A tramitação da PEC 6x1, que propõe o fim da escala de trabalho 6x1 no Brasil, encontra-se estagnada no Senado nesta semana. O cenário de baixa atividade, influenciado pelas festividades de São João, o jogo da seleção brasileira e o regime de trabalho semipresencial, contribui para que a análise da proposta não avance, mantendo a matéria travada.
O senador Davi Alcolumbre (União-AP), presidente do Senado, optou por reter a PEC 221 de 2019, impedindo seu encaminhamento à Comissão de Constituição e Justiça (CCJ). Com a ausência de reuniões agendadas pela CCJ para os próximos dias, a expectativa é que a proposta permaneça paralisada, completando um mês de inatividade desde sua aprovação na Câmara dos Deputados no próximo sábado (27).
O senador Otto Alencar (PSD-BA), que preside a CCJ, justifica a falta de agendamento de reuniões em períodos de trabalho semipresencial pela baixa adesão dos parlamentares. Nestas semanas, embora a votação remota seja uma opção, o quórum insuficiente impede a deliberação de projetos importantes.
A assessoria da CCJ confirmou à Agência Brasil no WhatsApp a ausência de qualquer indicação por parte de Alcolumbre para liberar a tramitação da PEC. Por outro lado, a equipe de comunicação do presidente do Senado não se manifestou sobre o assunto quando procurada pela reportagem.
A previsão de uma semana com pouca movimentação no Parlamento é reforçada pelo feriado de São João, celebrado na quarta-feira (24) no Nordeste, e pela ocorrência do jogo da seleção brasileira contra a Escócia pela Copa do Mundo no mesmo dia.
Na semana anterior, o senador Paulo Paim (PT-RS) fez um apelo público no plenário pela votação da PEC. Ele enfatizou a urgência da matéria, declarando: “Não temos mais por que demorar”.
Paim questionou a inércia do Senado, indagando: “O que afinal está faltando para que o Senado vote a matéria, já que debatemos esse tema há anos?”.
A proposta original, que visa extinguir a escala 6x1 e reduzir a jornada de trabalho de 44 para 40 horas semanais, obteve aprovação expressiva na Câmara dos Deputados, com apenas 22 votos contrários entre 513 parlamentares. Contudo, no Senado, a matéria encontra forte resistência da oposição, que chegou a apresentar uma PEC alternativa. Essa contraproposta busca preservar a escala 6x1 e introduzir a possibilidade de contratos por hora.

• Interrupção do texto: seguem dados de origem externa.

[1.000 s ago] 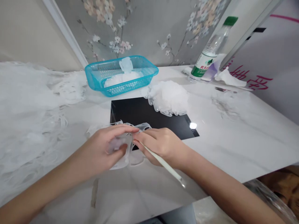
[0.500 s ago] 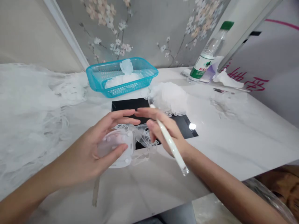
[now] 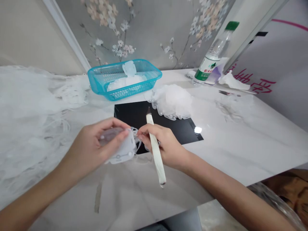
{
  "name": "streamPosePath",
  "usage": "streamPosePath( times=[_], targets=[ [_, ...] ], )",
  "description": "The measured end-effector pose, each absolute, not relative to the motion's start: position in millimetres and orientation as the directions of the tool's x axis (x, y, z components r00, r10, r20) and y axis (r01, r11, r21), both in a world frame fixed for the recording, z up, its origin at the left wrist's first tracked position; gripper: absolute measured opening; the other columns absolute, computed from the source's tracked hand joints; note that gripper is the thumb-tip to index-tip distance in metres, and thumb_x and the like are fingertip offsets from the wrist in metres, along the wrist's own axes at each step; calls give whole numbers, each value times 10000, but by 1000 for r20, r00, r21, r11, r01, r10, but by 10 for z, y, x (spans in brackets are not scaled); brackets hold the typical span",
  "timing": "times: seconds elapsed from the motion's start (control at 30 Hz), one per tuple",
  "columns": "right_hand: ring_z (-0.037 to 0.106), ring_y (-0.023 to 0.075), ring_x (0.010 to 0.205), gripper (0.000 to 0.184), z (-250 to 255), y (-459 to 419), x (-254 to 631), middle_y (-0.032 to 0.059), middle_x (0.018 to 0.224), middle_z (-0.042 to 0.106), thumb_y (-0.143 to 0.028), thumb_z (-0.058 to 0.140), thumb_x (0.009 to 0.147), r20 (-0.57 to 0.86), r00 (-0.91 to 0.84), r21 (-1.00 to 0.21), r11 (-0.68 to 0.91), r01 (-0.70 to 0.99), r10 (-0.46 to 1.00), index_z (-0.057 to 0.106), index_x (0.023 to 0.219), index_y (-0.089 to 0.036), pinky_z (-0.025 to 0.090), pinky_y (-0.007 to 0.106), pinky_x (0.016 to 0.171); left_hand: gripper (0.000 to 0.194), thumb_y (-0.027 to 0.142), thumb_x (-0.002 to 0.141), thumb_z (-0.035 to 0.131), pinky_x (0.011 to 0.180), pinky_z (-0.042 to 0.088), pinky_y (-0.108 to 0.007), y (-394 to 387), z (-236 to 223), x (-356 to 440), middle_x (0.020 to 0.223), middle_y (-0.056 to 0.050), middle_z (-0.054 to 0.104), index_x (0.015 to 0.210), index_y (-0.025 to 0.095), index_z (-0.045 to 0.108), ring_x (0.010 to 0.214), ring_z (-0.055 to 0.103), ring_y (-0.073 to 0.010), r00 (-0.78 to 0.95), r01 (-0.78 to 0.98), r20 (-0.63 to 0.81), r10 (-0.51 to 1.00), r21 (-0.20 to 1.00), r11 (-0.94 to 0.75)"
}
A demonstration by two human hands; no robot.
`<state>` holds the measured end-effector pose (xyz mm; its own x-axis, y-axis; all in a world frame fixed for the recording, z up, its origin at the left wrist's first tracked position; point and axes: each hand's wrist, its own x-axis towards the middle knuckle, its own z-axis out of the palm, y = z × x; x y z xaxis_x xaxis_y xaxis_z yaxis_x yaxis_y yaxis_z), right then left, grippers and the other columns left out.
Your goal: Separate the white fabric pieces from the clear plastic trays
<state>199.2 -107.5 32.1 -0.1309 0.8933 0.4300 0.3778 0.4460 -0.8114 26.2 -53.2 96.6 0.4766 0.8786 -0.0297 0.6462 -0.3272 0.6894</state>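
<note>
My left hand [image 3: 96, 141] is closed around a translucent white plastic piece [image 3: 124, 149], with the thumb in front and the fingers behind. It has rounded corners, small round bumps and a slot near its edge. Thin clear plastic strands [image 3: 136, 139] trail from its right side. My right hand [image 3: 166, 144] pinches at these strands with thumb and index finger. Across that same hand lies a craft knife [image 3: 156, 154] with a pale wrapped handle, its dark pointed tip facing away from me. Beneath both hands is a black mat [image 3: 130, 114].
A pile of similar plastic pieces [image 3: 173, 101] sits on the mat's far side. Behind stands a blue basket [image 3: 96, 81] holding more. Tangled white plastic [image 3: 29, 122] covers the left. A bottle [image 3: 209, 61], tweezers-like tool [image 3: 225, 92] and scraps [image 3: 235, 106] lie right on the white table [image 3: 255, 138].
My right hand has closed on the strands, and the knife has swung more upright, its tip now visible. The left hand has tilted the plastic piece and its fingers have closed in.
</note>
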Motion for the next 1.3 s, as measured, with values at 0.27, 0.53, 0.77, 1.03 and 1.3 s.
streamPosePath(
  times=[0.27,0.53,0.77,1.03,1.3],
  targets=[
    [437,68,532,190,542,-1077,2316,-38,649,562,25,507,642,-17,-653,-806,376,458,757,531,671,-162,357,177,526,291,404,816,566,605,387,-117,-241,1178,189,790,89,468,966,161,513,684,418,-40,57,491,14,998,870,-41],
    [407,70,472,118,583,-1042,2465,-45,550,474,-225,537,804,225,-52,-836,220,502,973,549,706,-161,335,178,453,236,292,740,651,487,440,-132,-38,853,51,678,43,646,935,170,594,541,573,-67,217,284,29,976,955,-91],
    [427,95,435,322,621,-1016,2704,-29,466,466,-349,496,859,646,469,-566,-36,824,602,516,589,-174,336,234,495,302,299,755,653,535,477,-116,-85,896,5,815,7,662,1043,218,611,656,590,-83,320,274,-120,940,961,29],
    [472,63,470,187,447,-992,2454,-3,680,632,-326,593,817,492,81,-710,345,614,867,644,851,-149,389,201,496,422,330,805,610,587,488,-150,-280,740,144,825,23,683,1217,300,526,654,599,-90,556,206,-190,809,975,87],
    [534,75,512,161,385,-930,2490,-2,687,658,-317,621,809,436,277,-861,306,407,857,636,794,-158,449,190,512,540,387,768,636,777,543,-252,-344,636,225,1143,-61,661,1272,264,484,972,652,-220,545,327,-246,802,943,68]
  ],
)
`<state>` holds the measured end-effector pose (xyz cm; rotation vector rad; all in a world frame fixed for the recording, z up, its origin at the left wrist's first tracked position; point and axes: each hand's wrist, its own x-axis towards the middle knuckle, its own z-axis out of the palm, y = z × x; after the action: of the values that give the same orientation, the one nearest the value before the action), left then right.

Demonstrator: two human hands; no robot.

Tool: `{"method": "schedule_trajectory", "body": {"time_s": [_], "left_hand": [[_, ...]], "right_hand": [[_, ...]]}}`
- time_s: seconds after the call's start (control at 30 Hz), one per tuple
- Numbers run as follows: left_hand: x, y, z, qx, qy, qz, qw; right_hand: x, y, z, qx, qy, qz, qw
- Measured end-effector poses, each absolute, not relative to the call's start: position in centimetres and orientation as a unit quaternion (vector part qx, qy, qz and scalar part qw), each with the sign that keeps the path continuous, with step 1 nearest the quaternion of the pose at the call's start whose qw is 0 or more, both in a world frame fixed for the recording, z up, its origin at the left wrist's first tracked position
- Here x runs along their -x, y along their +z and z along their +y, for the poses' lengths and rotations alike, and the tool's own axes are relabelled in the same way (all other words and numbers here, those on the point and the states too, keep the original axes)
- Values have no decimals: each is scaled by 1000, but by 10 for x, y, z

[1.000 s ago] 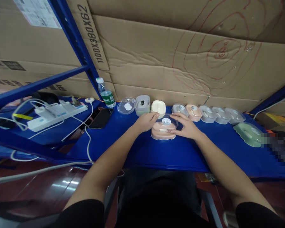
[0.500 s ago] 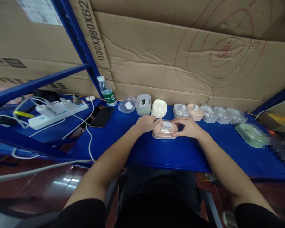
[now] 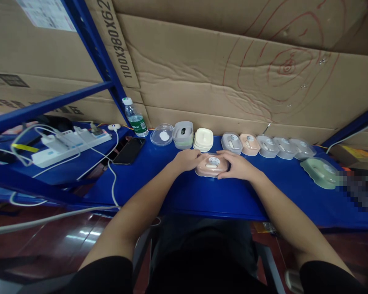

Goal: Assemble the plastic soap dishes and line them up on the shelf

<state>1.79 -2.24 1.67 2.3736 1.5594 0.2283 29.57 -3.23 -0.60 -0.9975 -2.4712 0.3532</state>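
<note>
A pink lidded box (image 3: 211,168) with a clear cover, a round label and a small pale tab sits on the blue tabletop before me. My left hand (image 3: 187,160) is closed at its back left corner, thumb along the top edge. My right hand (image 3: 237,165) grips the right side, fingers at the back corner and thumb at the front. Behind my left hand stand stacked cream square pieces (image 3: 203,139) and a grey and green container (image 3: 183,135) with a dark opening on top.
Along the back stand a clear round lid (image 3: 162,134), a water bottle (image 3: 137,118), and several lidded boxes, one grey (image 3: 231,143), one pink (image 3: 249,144). At right lies a green box (image 3: 319,173). A phone (image 3: 129,151), power strip (image 3: 70,146) and cables occupy the left.
My right hand has shifted slightly left, its thumb now further over the pink box's front edge. My left hand stays at the back left corner. The whole view has shifted a little.
</note>
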Motion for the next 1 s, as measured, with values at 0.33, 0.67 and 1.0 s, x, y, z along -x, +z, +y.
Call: {"method": "schedule_trajectory", "body": {"time_s": [0.33, 0.67, 1.0], "left_hand": [[-19, 1, -16, -815, 94, 548, 162], [-19, 2, -7, -732, 356, 495, 303], [9, 20, -3, -708, 411, 570, 74]], "right_hand": [[-295, 0, -36, 396, 77, -888, 221], [-259, 16, -65, 305, -3, -931, 202], [-284, 21, -60, 340, -15, -917, 207]]}}
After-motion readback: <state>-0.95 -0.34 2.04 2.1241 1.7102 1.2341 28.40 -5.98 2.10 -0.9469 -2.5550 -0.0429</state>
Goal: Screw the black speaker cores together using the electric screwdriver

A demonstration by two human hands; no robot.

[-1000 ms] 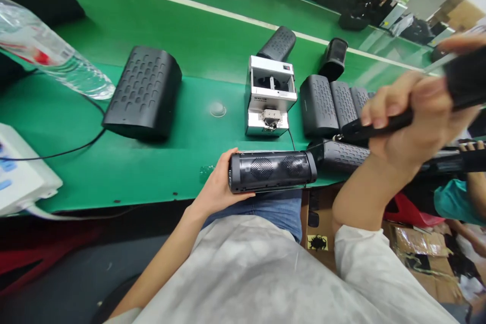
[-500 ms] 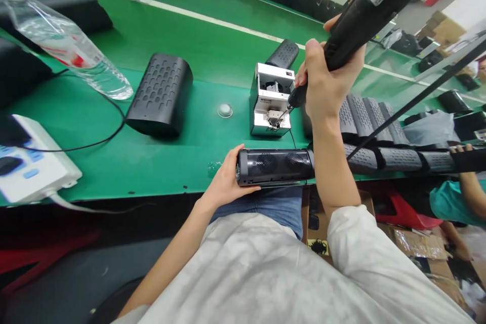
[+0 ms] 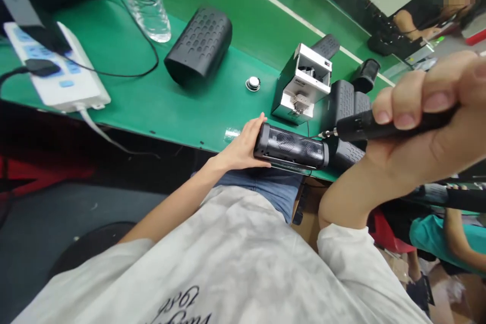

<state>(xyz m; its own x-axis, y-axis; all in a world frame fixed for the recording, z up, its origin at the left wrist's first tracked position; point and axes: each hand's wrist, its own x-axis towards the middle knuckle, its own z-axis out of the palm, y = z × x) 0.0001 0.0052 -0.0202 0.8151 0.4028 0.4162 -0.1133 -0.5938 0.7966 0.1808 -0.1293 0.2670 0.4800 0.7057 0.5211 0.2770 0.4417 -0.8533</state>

Curiosamente, a PEC da oposição foi prontamente encaminhada à CCJ por Alcolumbre no mesmo dia de sua apresentação, um dia após a aprovação da PEC original que propõe o fim da 6x1 na Câmara.
O senador Otto Alencar assegurou que dará prioridade à PEC do fim da escala 6x1, justificando a decisão pelo fato de a proposta ter iniciado sua tramitação antes da alternativa apresentada pela oposição.
Na semana subsequente à aprovação na Câmara, Alcolumbre expressou descontentamento com a pressão para agilizar o despacho da matéria. Ele sugeriu que o texto poderia ser aprimorado no Senado e passar por um processo mais detalhado em comissões antes de ser levado ao plenário.
“Tenho certeza de que, como outros senadores, seria razoável que o Senado pudesse melhorar um texto dessa importância e debater o tema com calma”, argumentou Alcolumbre, defendendo uma análise mais aprofundada.